**Prompt:**
Only the pictures should be left out; repeat the rest of the data exactly.
╔══
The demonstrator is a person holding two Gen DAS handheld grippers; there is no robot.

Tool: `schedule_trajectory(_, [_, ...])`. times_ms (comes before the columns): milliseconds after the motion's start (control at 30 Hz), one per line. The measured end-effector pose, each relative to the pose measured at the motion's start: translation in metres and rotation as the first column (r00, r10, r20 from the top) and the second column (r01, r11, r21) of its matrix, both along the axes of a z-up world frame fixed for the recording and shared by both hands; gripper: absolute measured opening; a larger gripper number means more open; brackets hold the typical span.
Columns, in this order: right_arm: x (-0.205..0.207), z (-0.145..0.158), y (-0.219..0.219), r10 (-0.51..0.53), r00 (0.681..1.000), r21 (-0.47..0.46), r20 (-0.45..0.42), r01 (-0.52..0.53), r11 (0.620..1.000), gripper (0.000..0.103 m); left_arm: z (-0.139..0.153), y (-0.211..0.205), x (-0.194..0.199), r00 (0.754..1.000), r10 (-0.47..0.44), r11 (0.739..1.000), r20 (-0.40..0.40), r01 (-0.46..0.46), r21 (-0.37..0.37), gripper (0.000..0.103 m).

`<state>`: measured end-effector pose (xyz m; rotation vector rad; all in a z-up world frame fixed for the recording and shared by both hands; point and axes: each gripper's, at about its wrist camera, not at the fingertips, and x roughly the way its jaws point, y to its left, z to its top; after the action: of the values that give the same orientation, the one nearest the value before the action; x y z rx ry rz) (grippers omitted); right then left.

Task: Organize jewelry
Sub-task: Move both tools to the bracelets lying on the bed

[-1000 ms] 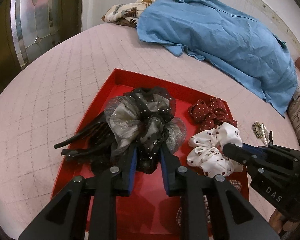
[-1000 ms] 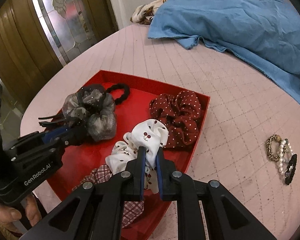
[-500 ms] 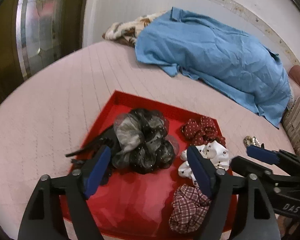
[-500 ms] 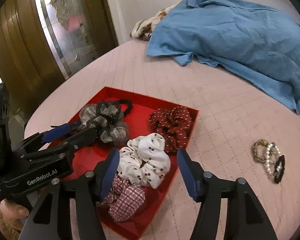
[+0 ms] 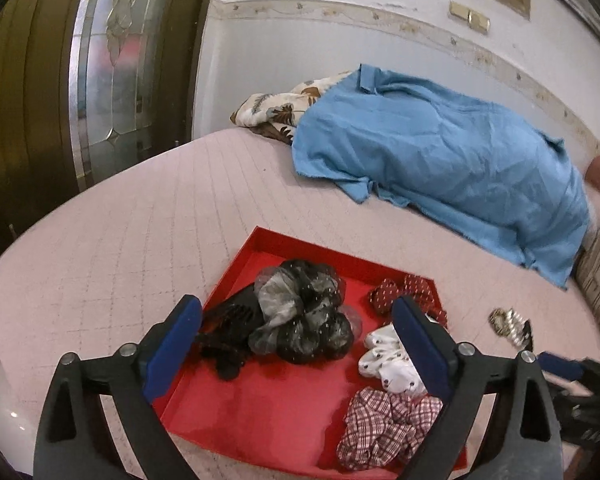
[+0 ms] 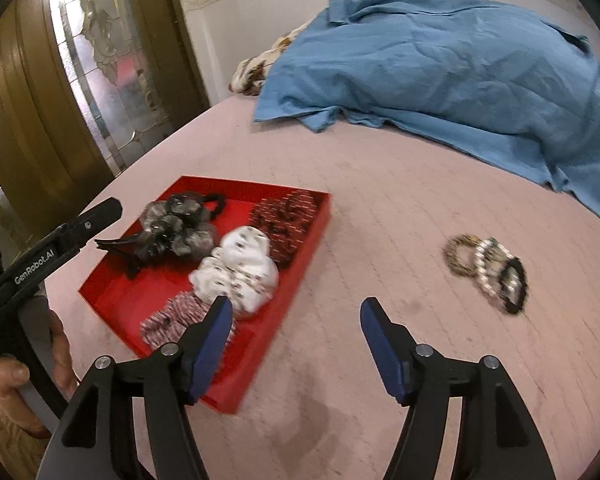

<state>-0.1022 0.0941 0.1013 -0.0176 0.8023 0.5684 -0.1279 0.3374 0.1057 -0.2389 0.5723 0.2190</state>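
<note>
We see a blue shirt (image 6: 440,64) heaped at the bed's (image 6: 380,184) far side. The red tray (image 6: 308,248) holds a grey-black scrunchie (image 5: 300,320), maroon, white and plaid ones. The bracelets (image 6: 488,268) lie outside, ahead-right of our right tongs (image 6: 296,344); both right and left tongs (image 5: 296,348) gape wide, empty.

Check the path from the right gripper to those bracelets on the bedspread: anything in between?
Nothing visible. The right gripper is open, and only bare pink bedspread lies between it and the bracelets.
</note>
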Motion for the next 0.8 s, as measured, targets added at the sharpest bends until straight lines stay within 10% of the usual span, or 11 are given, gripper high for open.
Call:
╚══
**Answer below:**
The demonstrator is a person holding two Gen DAS handheld grippers; there is no robot.

Tool: `schedule_trajectory(_, [_, ...])`. times_ms (comes before the columns): milliseconds after the motion's start (control at 30 Hz), one per line. The measured end-effector pose, each relative to the pose measured at the motion's start: translation in metres and rotation as the first column (r00, r10, r20 from the top) and the second column (r01, r11, r21) of its matrix, both along the axes of a z-up world frame fixed for the recording and shared by both hands; gripper: absolute measured opening; a larger gripper number means more open; brackets hold the typical span.
Columns, in this order: right_arm: x (-0.205..0.207), z (-0.145..0.158), y (-0.219..0.219), r10 (-0.51..0.53), r00 (0.681..1.000), r21 (-0.47..0.46), r20 (-0.45..0.42), r01 (-0.52..0.53), r11 (0.620..1.000), gripper (0.000..0.103 m); left_arm: z (-0.139..0.153), y (-0.211..0.205), x (-0.194..0.199), r00 (0.754..1.000), r10 (-0.47..0.44), r11 (0.739..1.000), r20 (-0.40..0.40), r01 (-0.46..0.46), r21 (-0.37..0.37), gripper (0.000..0.103 m).

`<state>`: measured end-effector pose (xyz m; rotation vector rad; all in a z-up world frame fixed for the recording and shared by both hands; point and axes: each gripper's, at about its wrist camera, not at the fingertips, and x roughly the way its jaws point, y to its left, z to its top; after the action: of the values that give the same orientation, the one nearest the value before the action; x y z rx ry rz) (grippers omitted); right then left.

Task: Organize jewelry
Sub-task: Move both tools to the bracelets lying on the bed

[-1000 ms] 
[-1000 ms] 
[-500 ms] 
[-500 ms] 
[+0 ms] 
[+0 ms] 

<state>-0.1022 0.0941 0.1013 -0.0176 0.8023 0.5684 -0.1279 0.3374 0.1057 -0.2389 0.5723 0.2190</state>
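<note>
We see a blue shirt (image 6: 440,64) heaped at the bed's (image 6: 380,184) far side. The red tray (image 6: 308,248) holds a grey-black scrunchie (image 5: 300,320), maroon, white and plaid ones. The bracelets (image 6: 488,268) lie outside, ahead-right of our right tongs (image 6: 296,344); both right and left tongs (image 5: 296,348) gape wide, empty.

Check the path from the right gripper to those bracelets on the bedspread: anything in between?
Nothing visible. The right gripper is open, and only bare pink bedspread lies between it and the bracelets.
</note>
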Motion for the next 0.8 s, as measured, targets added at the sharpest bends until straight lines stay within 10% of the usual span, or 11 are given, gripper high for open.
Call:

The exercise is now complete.